(531a) Controlling Rhizopus Oryzae Biofilm Growth and Lactic Acid Production in a Rotating Fibrous Bed Bioreactor



A rotating fibrous bed bioreactor (RFBB) was used to immobilize Rhizopus oryzae and to control fungal morphology during fermentation, which resulted in improved mixing, oxygen transfer, and L(+)-lactic acid production from glucose and starch as compared to free cell fermentations in conventional stirred tank bioreactors. Our previous study showed that oxygen was one critical factor affecting lactic acid production by R. oryzae. Lack of oxygen resulted in low lactic acid production because of the pathway shunted to ethanol production and eventually led to loss in fungal activity and cell death. In this work, it was found that maintaining a high level of dissolved oxygen (DO) in the RFBB did not improve lactic acid production, whereas increasing oxygen transfer rate led to an increase in lactic acid productivity. Ethanol production was found although a high oxygen transfer rate in the fermentation medium was maintained, indicating an anoxic condition occurring in the biofilm on the rotating fibrous matrix. This finding was consistent with estimation from an oxygen diffusion model, which could explain the occurrence of oxygen starvation in the overgrown biofilm attached on the fibrous matrix. Controlling the thickness of biofilm on the fibrous matrix to prevent oxygen diffusion limitation could be achieved by shaving off the fungal hyphae at the outer region or limiting the concentration of nitrogen source in the medium. The tensile strength of fungal mycelia plays roles in controlling shaving mechanism. Shaving occurs only when the shear stress is higher than the mycelial tensile strength and the shaving rate is proportional to the specific energy dissipation rate, which is in turn affected by the rotational speed of the fibrous matrix.

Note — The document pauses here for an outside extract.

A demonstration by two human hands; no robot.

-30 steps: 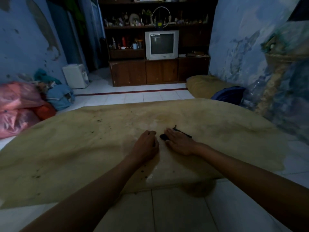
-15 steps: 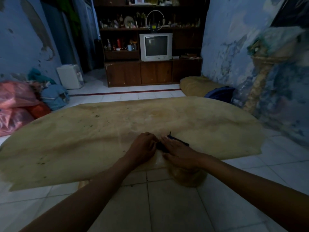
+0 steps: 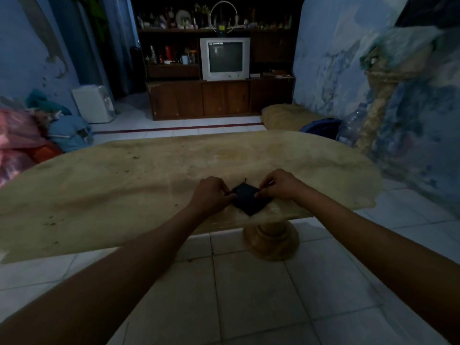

Besides mechanical hyphal shaving-off, the growth and metabolic pathway of immobilized R. oryzae on the fibrous matrix also could be controlled by manipulating the medium composition. Nitrogen is the key composition controlling fungal growth and activity. To limit growth and maintain fungal activity in the production phase, fermentations with various urea concentrations were studied. The effect of urea concentration on fungal cell growth and lactic acid production was determined.